Input data is fed into a processor that utilizes an activation function to yield the desired outcome. The processing function consists primarily of three elements i.e. the activation function, network topology and dataset training, which is the core element. The process involves raw data hitting input nodes from which an activation function is fired, assignment of various weights takes place then the output hits an output node which then transforms the data into final output. We will examine this process in detail.

The activation function involves transformation of raw data into output in various nodes. This is an iterative process where initial weights are assigned to the raw data depending on the features then subsequent weights are calculated with each iteration.

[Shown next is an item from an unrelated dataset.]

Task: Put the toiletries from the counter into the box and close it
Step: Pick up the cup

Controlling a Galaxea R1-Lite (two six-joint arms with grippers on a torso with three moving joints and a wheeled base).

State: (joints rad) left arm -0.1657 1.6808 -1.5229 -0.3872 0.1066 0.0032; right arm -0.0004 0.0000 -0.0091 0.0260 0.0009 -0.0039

Standardization or normalization of data is very key in this process so as to avoid squashing. This involves having a concentration of so many input values over a small range of output. E.g. when dealing with nosy data or when comparing GDP and population. It’s important to check the data distribution at this stage so as to determine what function to use in standardization or normalization. It is best practice to normalize the data so that input ranges are scaled to a narrow range around zero. This is to also avoid overfitting of data.

The network topology is key in this process. The whole network consists of input nodes and output nodes. These nodes are organized in layers. We may have single layered nodes which are used in very simple processes. There could also be multilayered nodes which consist of additional hidden nodes. An output node must be fed by all the preceding input nodes. The same applies to each hidden node.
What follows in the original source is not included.